Hawkmistress! A DARKOVER NOVEL by Marion Zimmer Bradley

“Let me see you make another one, as I showed you,” Luciella said. “See, that is much better, my dear. I knew you could do it, you are clever enough with your fingers – your handwriting is much neater than Mallina’s, only you will not try. Calinda, I came to ask you to give the children a holiday – Rael has already run off to the stables? Well enough – I only need the girls, I want them to come and be fitted for then – new riding-habits; they must be ready when the guests come at Midsummer.”

Predictably, Mallina squealed.

“Am I to have a new riding-habit, foster-mother? What color is it? Is it made of velvet like a lady’s?”

“No, my dear, yours is made of gabardine, for hard wear and more growing,” said Luciella, and Mallina grumbled.

“I am tired of wearing dresses all clumsy in the seams so they can be let out when I grow half a dozen times, and all faded so everyone can see where they have been let out and the hem let down-”

“You must just hurry and finish growing, then,” said Luciella kindly, “There is no sense making a dress to your measure when you will have outgrown it in six months wear, and you have not even a younger sister to pass it on to. You are lucky you are to have a new habit at all, you know,” she added smiling, “You should wear Romilly’s old ones, but we all know that Romilly gives her riding-clothes such hard wear that after half a year there is nothing at all left of them – they are hardly fit to pass on to the dairy-woman.”

“Well, I ride a horse,” Romilly said, “I don’t sit on its back and simper at the stableboy!”

“Bitch,” said Mallina, giving her a surreptitious kick on the ankle, “You would, fast enough, if he’d look at you, but nobody ever will – you’re like a broom-handle dressed up in a gown!”

“And you’re a fat pig,” retorted Romilly, “You couldn’t wear my cast-off gowns anyway, because you’re so fat from all the honey-cakes you gobble whenever you can sneak into the kitchen!”

“Girls! Girls!” Luciella entreated, “Must you always squabble like this?
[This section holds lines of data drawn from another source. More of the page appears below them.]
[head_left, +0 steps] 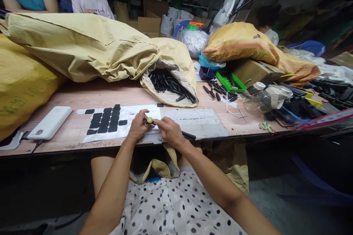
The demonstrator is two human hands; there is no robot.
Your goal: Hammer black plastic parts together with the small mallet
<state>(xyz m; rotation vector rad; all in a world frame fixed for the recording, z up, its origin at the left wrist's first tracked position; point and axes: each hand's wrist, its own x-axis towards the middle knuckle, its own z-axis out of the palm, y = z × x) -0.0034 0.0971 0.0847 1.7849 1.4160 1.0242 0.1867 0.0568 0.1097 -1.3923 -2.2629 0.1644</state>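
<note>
My left hand (138, 127) is closed on a small black part with a round yellow-green piece (149, 120) on top. My right hand (171, 132) reaches in from the other side with its fingers curled and its index fingertip at the black part; whether anything else is in it is hidden. Beside my right wrist a black rod-like piece (189, 136) lies at the table edge. Left of my hands is a white sheet (125, 113) bearing rows of black rounded patches (107, 119). Under and right of my hands is a grey flat board (198, 121).
An open sack (171, 100) of black parts (168, 84) lies ahead. A white power bank (51, 123) is at left. To the right are loose black pieces (217, 90), a green tray (231, 82), a clear jug (261, 101) and scissors (267, 127). Other people sit beyond the sacks.
</note>
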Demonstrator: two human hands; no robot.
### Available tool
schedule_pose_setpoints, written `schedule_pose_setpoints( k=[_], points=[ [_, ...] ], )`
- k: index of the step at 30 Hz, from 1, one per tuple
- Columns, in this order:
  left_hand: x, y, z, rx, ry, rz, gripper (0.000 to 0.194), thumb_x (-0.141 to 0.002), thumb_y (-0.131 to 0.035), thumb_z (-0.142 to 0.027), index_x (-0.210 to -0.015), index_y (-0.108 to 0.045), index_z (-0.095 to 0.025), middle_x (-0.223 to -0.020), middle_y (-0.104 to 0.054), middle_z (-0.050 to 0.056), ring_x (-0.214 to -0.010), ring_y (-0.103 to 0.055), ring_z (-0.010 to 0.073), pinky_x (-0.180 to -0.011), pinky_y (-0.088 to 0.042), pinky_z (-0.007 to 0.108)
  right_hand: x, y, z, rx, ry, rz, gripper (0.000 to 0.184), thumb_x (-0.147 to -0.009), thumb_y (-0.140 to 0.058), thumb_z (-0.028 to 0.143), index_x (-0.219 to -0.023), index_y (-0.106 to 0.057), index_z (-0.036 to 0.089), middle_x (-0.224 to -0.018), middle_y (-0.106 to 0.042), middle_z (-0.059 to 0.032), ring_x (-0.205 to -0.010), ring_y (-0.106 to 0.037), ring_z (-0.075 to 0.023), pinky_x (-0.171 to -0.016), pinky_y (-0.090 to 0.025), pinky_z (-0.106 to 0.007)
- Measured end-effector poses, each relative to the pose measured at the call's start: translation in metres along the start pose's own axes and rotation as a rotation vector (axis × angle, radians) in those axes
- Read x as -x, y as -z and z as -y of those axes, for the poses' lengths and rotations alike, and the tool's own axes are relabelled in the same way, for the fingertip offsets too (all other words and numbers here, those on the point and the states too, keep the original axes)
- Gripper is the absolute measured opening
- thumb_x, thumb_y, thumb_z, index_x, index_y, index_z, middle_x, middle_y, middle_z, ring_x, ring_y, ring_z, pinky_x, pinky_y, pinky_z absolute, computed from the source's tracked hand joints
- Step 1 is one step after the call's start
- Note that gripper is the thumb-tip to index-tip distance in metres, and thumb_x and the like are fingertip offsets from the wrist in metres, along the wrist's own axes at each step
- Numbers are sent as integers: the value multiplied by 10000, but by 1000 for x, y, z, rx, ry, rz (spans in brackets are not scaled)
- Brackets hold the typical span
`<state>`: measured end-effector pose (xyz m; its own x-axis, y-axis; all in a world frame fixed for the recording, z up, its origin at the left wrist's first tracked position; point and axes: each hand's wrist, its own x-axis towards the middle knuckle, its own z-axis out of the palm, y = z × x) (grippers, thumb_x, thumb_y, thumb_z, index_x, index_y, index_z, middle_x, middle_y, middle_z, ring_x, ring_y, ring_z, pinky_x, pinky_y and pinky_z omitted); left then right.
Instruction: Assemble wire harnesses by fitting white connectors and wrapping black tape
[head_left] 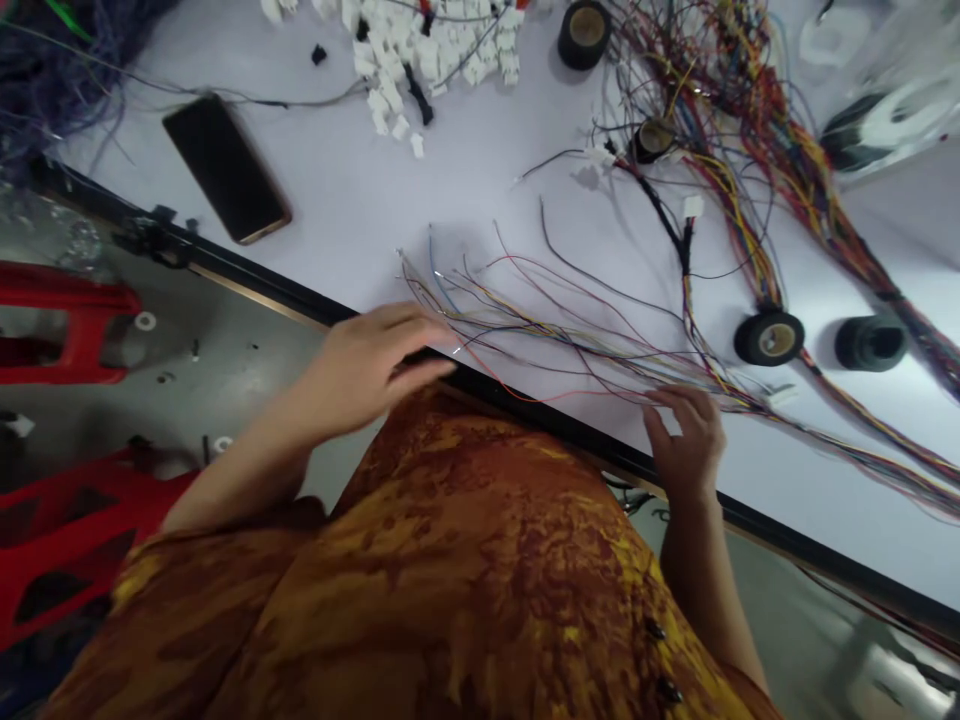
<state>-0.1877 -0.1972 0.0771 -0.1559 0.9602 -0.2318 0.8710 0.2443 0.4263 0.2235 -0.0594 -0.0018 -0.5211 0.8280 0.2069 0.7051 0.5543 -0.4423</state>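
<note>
**Counter** (337,170): white top with a black edge strip running diagonally across my view; grey floor beyond it.

**Garment** (420,590): my orange-brown patterned top, filling the bottom of the view.

**Red plastic stools** (67,330): two on the floor at left, both cut off by the frame.

**Multicoloured wire harness** (757,170): large tangle at upper right, running out of view.

**Dark phone** (225,168): lying on the counter at upper left.

**Black tape rolls** (769,338): several, scattered along the far side.

**White plastic connectors** (435,60): a heap at the top edge, partly cut off.

**Loose thin wires** (570,335): a fanned spread on the counter, between and just beyond my hands. They look light, limp and prone to tangling, so I would gather them where they narrow near my right hand, not strand by strand.

**Left hand** (367,370): at the counter edge, fingers held close together and slightly curved, holding nothing, their tips just beside the wires.

**Right hand** (686,440): on the wires, fingers curled downward. I cannot tell whether they pinch any strands.

**Hard to make out:** the strands beneath my right hand, and the finest wire ends.
</note>
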Motion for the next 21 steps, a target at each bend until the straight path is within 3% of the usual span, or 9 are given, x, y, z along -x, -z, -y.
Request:
schedule_pose_setpoints(
  k=[5,8,11,15,21],
  points=[
    [-19,-25,39,-395,-111,118,265,-1001,-405,-319,-997,-631,-181,-1124,-652,122,-1081,-580,297,-939,-469,458,-1,-3,24,81,63,238,238,-939,-589,329,-1116,-714,232,-1038,-694,-90,-974,-617,-259,-885,-489,-442],
    [-18,-31,60,-460,-160,156,242,-1009,-375,-299,-944,-571,-173,-1024,-654,112,-992,-582,267,-907,-469,419,-4,-6,35,107,52,293,250,-945,-569,319,-1134,-710,235,-1047,-691,-91,-975,-604,-254,-890,-475,-429],
    [-13,-27,70,-382,-129,143,226,-995,-348,-281,-903,-537,-200,-919,-664,83,-893,-602,249,-876,-466,394,-6,-7,43,110,42,325,266,-957,-549,306,-1163,-696,225,-1069,-689,-96,-1002,-593,-253,-904,-461,-417],
    [4,-6,75,-141,-21,135,212,-967,-392,-365,-910,-554,-242,-891,-668,15,-784,-611,198,-762,-453,317,-6,-12,55,97,62,333,232,-968,-537,284,-1118,-703,223,-1085,-689,-93,-1017,-588,-253,-907,-449,-404],
    [20,9,81,97,18,274,216,-933,-484,-446,-935,-633,-289,-824,-699,-64,-709,-605,146,-685,-431,246,-21,-27,74,98,-33,316,305,-946,-541,253,-1225,-646,191,-1115,-639,-129,-1026,-562,-280,-888,-447,-416]
  ],
)
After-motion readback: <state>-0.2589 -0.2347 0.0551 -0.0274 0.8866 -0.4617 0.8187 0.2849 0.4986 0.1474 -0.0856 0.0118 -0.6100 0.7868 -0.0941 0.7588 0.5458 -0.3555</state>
I came to ask a holiday for you – do you want to sit all day in the schoolroom and hem dishtowels instead?”

“No, indeed, foster-mother, forgive me,” said Romilly quickly, and Mallina said sullenly, “Am I supposed to let her insult me?”

“No, nor should you insult her in turn,” said Luciella, sighing. “Come, come, the sewing-women are waiting for you.”

“Do you need me, vai domna?” Calinda asked.

“No, go and rest, mestra -I am sure you need it, after a morning with my brood. Send the groom first to look for Rael, he must have his new jacket fitted today, but I can wait till he has finished his riding-lesson.”

Romilly had been apprehensive, as she followed her stepmother into the room where the sewing-women worked, light and airy with broad windows and green growing plants in the sunny light; not flowers, for Luciella was a practical woman, but growing pots of kitchen herbs and medicinals which smelled sweet in the sun through the glass. Luciella’s taste ran heavily to ruffles and flounces, and, from some battles when she was a young girl, Romilly feared that if Luciella had ordered her riding-clothes they would be some disgustingly frilly style. But when she saw the dark-green velvet, cut deftly to accentuate her slenderness, but plainly, with no trim but a single white band at her throat, the whole dress of a green which caught the color of her green eyes and made her coppery hair shine, she flushed with pleasure.

“It is beautiful, foster-mother,” she said, standing as still as she could while the sewing-women fitted it with pins to her body, “It is almost too fine for me!”

“Well, you will need a good one, for hawking and hunting when the people from High Crags come for the Midsummer feasting and parties,” said Luciella, “It is well to show off what a fine horse-woman you are, though I think you need a horse better suited to a lady than old Windracer. I have spoken to Mikhail about a good horse for you – was there not one you trained yourself?”